13.  Existing financial support systems channelled through the European Regional Development Fund (ERDF) or the European Social Fund (ESF) within the framework of the new financial perspectives 2014-2020 should not replace incentives at national level based on anticipation, preparation and responsible management. The European Globalisation Adjustment Fund (EGF) should continue, with strengthened capacity, in order to act in a reactive, temporary and palliative way.

14.  It is important that companies, in conjunction with workers' representatives, create tools for regular evaluation and reporting on their activities concerning the anticipation of restructuring, in respect of national laws or practices.

15.  The new focus of economic governance is the consolidation of state budgets, so that restrictions on public spending are jeopardising measures to cushion the adverse impact of restructuring operations.

16.  Any Union provision should cover companies or group of companies, both privately and publicly owned, in accordance with the Union and national law and/or collective agreements. In any case to major restructuring operations of companies and groups of companies, implying either an important number of workers or an important percentage of the staff of those companies, in a limited amount of time.

17.  Any Union framework on anticipation, preparation and management of change and restructuring should encourage and give precedent to agreement between the company and its workers' representatives at local level. Only in the absence of such agreement should standard rule apply.
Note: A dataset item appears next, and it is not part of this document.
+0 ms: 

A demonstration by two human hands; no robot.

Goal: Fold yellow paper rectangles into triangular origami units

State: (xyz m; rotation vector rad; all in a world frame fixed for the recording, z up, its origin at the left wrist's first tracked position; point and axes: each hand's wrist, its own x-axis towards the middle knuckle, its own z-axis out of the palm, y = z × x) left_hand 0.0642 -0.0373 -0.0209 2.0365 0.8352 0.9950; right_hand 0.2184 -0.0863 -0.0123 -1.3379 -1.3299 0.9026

Recommendation 2 on the objective

1.  The purpose is to promote and facilitate information and consultation in economic change and improve the way in which companies, workers' representatives, public authorities and other relevant stakeholders, each with different responsibility at different stages in the process of restructuring, throughout the Union anticipate, prepare and manage in a socially and environmentally responsible way corporate restructuring.

2.  To that end, companies and workers' representatives, when dealing with restructuring, in a spirit of cooperation, recognise that these processes aim to protect both the interests of companies as regards their competitiveness and sustainability and those of their workers, as regards social, employment, health and working conditions.

Recommendation 3 on definitions and scope

1.  For the purposes of this act:

   (a) ‘companies’ mean companies or groups of companies, both privately and publicly owned, in accordance with Union and national law and/or collective agreements;
   (b) ‘dependent companies’ mean companies and firms in a situation of substantial dependence of the ones above by reasons of subcontracting, supply contract and others;
   (c) ‘workers' representatives’ mean the ones provided for by national law and/or practice;
   (d) ‘agreements’ mean agreements concluded at the relevant level (European, national, sectoral, regional or company-level) by, on one hand, representatives of the companies and/or their organisations, and, on the other hand, representatives of the workers with the capacity to conclude collective agreements under national law and/or practice or under the procedures laid down by the competent trade union organisations at European level;
   (e) ‘workers’ mean the workers of the companies , irrespective of the type of employment contract;
   (f) ‘public authorities’ mean bodies of the public administration at the relevant level, as designated by Member States, including local employment services;
   (g) ‘restructuring operation’ means any change which falls within the scope of the Collective Redundancies or Transfer of Undertaking Directives;
   (h) ‘employability’ means the employee's ability, in the light of his or her skills, experience and training, to obtain work or change job;
   (i) ‘information and consultation’ is defined in line with the relevant European and national law in this field;

2.  Any Union act should cover companies or group of companies, both privately and publicly owned, in accordance with Union and national law and/or collective agreements. In any case to major restructuring operations of companies and groups of companies, implying either an important number of workers or an important percentage of the staff of those companies, in a limited amount of time.

Recommendation 4 on long-term strategic planning, adaptability and employability

1.  Any restructuring operation is integrated into a long-term strategy that aims to ensure and strengthen the long-term sustainability and competitiveness of the company, in order to promote a culture of innovation, while recognising that in many cases companies are forced to restructure because of unforeseen changes in market conditions or because of developments in technology.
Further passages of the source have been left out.